The fourth hexagonal number is 37 (= 1 + 6 + 12 + 18), obtained by substituting n = 4 in the general expression 3n (n-1) + 1.
See if your students can generate this answer from the expression A[n.sup.2] + Bn + C using the first three hexagonal numbers 1, 7 (= 1 + 6), 19 (= 1 + 6 + 12).
Consider a circular pizza. Ask your students to show that the maximum number of pieces obtained after 8 straight cuts right across is 37. Investigate the formula for the maximum number of pieces after 'n' straight cuts.

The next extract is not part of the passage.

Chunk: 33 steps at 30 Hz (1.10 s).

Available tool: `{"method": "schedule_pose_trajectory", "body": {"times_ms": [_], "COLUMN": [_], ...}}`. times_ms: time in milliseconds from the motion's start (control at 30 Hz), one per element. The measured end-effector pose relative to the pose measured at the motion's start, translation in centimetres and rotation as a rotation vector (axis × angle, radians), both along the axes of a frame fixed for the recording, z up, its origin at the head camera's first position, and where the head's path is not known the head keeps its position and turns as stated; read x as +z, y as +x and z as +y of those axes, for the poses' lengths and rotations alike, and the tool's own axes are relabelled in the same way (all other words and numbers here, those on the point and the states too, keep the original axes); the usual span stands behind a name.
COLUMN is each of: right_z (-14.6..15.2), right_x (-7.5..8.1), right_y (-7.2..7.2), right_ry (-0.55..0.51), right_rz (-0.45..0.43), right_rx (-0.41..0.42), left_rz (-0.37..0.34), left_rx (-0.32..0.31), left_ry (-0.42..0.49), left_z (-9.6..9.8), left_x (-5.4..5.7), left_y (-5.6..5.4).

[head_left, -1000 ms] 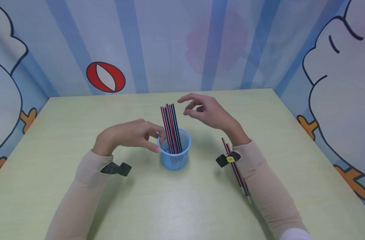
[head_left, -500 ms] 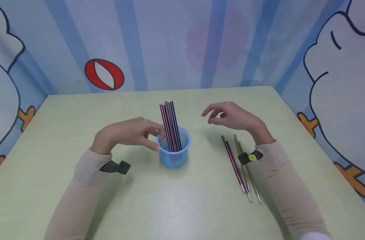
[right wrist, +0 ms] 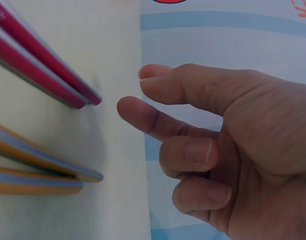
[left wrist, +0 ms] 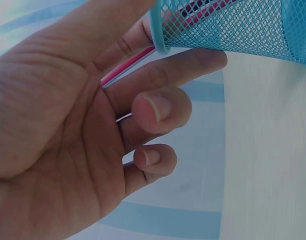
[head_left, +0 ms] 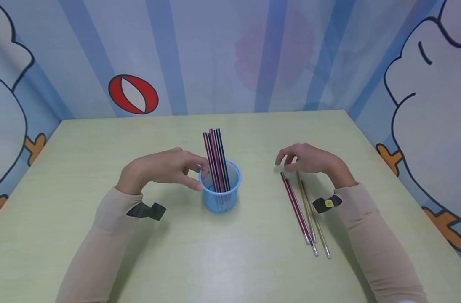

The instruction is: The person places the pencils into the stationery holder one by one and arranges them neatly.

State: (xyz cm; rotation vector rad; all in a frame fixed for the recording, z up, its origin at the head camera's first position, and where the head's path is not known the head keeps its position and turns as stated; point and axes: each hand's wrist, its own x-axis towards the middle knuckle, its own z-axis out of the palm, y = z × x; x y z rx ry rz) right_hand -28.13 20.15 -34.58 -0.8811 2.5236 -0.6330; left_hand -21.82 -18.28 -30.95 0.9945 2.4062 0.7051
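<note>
A blue mesh pencil cup (head_left: 220,203) stands upright mid-table, with several red and dark striped pencils (head_left: 217,162) leaning in it. My left hand (head_left: 166,168) pinches its rim, one finger reaching inside; in the left wrist view another finger lies along the outside of the mesh (left wrist: 233,30). To the right, two dark red pencils (head_left: 296,208) and two golden-yellow pencils (head_left: 316,221) lie on the table, eraser ends towards me. My right hand (head_left: 310,159) hangs above their far ends with fingers loosely bent, holding nothing. In the right wrist view its fingertips are apart from the red pencils (right wrist: 43,60).
The pale wooden table (head_left: 169,261) ends at the back against a blue striped backdrop (head_left: 215,54) with a printed red and white ball. Printed panels with cartoon figures rise at both sides.
My right hand has moved from beside the pencil tops to the right and down, over the loose pencils, uncovering the yellow ones. The left hand stays at the cup.
</note>
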Motion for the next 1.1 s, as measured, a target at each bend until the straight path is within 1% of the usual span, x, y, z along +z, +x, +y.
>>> {"method": "schedule_pose_trajectory", "body": {"times_ms": [233, 400, 600, 733, 800, 933, 1100], "right_z": [-1.0, -2.0, -3.5, -4.4, -4.8, -5.4, -5.9], "right_x": [-1.1, -1.8, -2.4, -2.5, -2.4, -2.3, -1.0], "right_y": [0.0, 0.2, 0.1, 0.0, -0.1, -0.3, -0.4], "right_ry": [0.086, 0.096, 0.091, 0.093, 0.085, 0.036, -0.075], "right_rz": [-0.065, -0.101, -0.087, -0.080, -0.077, -0.069, -0.009], "right_rx": [-0.013, -0.048, -0.083, -0.075, -0.057, -0.008, 0.044], "left_rz": [-0.020, -0.022, -0.017, -0.015, -0.016, -0.020, -0.010], "left_rx": [0.000, -0.006, -0.008, 0.002, 0.008, 0.013, 0.007], "left_ry": [0.021, 0.023, 0.026, 0.017, 0.014, 0.010, 0.008], "left_z": [0.0, 0.0, -0.1, -0.1, 0.0, 0.0, 0.0], "left_x": [0.0, 0.1, 0.0, -0.1, -0.2, -0.1, 0.1], "left_y": [0.1, 0.1, 0.0, 0.0, 0.1, 0.2, 0.2]}}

Finally, a problem that does not involve 37, but shows the power of mathematics to simplify what at first appears to be a major task. The digits 1 to 9 are to be arranged to form a nine-digit number, so that the leading number is divisible by 1, the leading two numbers are divisible by 2, the leading three numbers are divisible by 3, and so on to the whole number being divisible by 9. Now the number of ways to rearrange the 9 digits is:
9 x 8 x 7 x 6 x 5 x 4 x 3 x 2 x 1 = 9! = 362 880 Therefore, attempting to solve this problem by trying every possible combination of the nine digits would be a very long task. But if your students can realise that the fifth digit from the front must be 5, and the digits in the even places can only be 2, 4, 6 or 8, the number of possibilities to be investigated is reduced to 4! x 4! = 576, which is a much smaller number to investigate. When the rules for division by 3 and 9 are also used, the workload is even less. See if your students can find the only solution.
Kemp, C. (2014). Is the answer to life, the universe and everything 37? New Scientist (3000/3001), 61-63.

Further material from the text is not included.